Allergic colitis is brought about by an immune response to the proteins in the diet of the infant. Most of the common proteins that instigate the condition are present in soy, cow and breast milk.
The condition mainly occurs in infants and can cause blood-streaked stool, appetite loss, diarrhea and vomiting. If a child is suspected with the condition, seek immediate medical care.
It is important to note that allergic colitis typically develops during the initial 2 months of life. A child is more prone to the condition due to the immature immune system.
Generally, the immune system responds only to harmful microbes. Nevertheless, if the child has allergic colitis, the immune system wrongly identifies the milk proteins as a threat and attacks them.
Intake of protein
A baby is also at risk due to the intake of milk and presence of milk proteins in formula or breast milk. Since infants have immature immune systems, those with the condition might responds to the proteins in foreign substances to which they were abruptly exposed to after birth.
In case the child with allergic colitis continues to ingest milk proteins, the intestines might gradually become irritated and inflamed, resulting to miniature ulcerations in the colon and bleeding.
Permeability of the intestines
The infant might also have amplified intestinal permeability that is often linked with an undeveloped GI tract, intestinal inflammatory diseases and malnutrition.
In case the child is suffering from this condition, the intestines become porous that even the whole proteins can move into the bloodstream and instigate allergic colitis. Generally, the digestive system degenerates the proteins into amino acids or small-sized peptide chains that are absorbed by the body. These are not likely to instigate a reaction than the intact ones.

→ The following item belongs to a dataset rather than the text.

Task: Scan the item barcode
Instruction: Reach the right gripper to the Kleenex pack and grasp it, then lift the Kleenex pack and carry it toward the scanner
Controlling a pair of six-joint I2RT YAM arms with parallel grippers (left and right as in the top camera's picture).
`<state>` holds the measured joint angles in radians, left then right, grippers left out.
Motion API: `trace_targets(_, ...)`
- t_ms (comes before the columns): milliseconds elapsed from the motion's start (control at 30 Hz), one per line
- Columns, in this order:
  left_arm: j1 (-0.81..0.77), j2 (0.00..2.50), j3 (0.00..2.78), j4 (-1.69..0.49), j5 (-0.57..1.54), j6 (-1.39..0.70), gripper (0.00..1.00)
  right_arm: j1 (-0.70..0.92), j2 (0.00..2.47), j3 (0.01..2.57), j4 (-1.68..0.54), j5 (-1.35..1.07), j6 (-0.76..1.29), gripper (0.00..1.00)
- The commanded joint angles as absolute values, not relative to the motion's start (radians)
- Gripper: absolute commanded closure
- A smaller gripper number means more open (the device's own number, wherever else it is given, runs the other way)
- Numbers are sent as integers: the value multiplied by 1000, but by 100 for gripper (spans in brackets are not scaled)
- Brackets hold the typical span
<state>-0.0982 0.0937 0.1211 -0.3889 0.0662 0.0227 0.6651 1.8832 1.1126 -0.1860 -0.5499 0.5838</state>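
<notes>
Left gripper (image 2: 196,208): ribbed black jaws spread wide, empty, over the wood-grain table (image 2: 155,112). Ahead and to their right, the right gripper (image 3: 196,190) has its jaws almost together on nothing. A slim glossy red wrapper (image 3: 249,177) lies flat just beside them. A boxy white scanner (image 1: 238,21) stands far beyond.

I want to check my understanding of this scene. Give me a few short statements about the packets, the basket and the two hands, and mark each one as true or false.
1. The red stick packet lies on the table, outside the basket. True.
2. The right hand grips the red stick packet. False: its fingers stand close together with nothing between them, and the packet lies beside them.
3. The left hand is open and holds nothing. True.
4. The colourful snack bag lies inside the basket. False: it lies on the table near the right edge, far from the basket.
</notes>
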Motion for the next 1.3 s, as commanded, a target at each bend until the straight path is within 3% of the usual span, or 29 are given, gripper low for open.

Management of allergic colitis
Once a child has been analyzed with allergic colitis, the treatment starts by eliminating all food sources that trigger the allergy from the diet. The doctor might suggest replacing the existing formula with a special, hypoallergenic or protein hydrolysate formulation that includes broken-down proteins to ease the strain on the digestive system.
If any of these formulas work, the child might require an amino acid-based formula. If breastfeeding, the child might show improvement if cow’s milk, fish, soy and wheat from the diet are removed. This will allow the baby to continue to breastfeed if he/she is gaining weight and thriving.